- [WORK TO COMPLETE] How many lines below hold the string "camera"? Report that number alone.

- [DATA PROVIDED]
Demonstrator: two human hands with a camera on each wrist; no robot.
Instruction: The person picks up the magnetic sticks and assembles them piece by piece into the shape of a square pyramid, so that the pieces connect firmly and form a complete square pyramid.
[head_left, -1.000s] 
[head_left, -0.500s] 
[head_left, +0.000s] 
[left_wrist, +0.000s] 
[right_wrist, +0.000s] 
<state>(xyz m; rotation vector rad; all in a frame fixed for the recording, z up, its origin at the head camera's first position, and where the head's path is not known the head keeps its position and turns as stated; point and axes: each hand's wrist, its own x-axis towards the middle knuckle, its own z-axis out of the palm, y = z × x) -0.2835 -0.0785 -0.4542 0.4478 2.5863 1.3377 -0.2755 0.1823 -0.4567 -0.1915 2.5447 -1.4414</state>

- [TASK SOLUTION] 2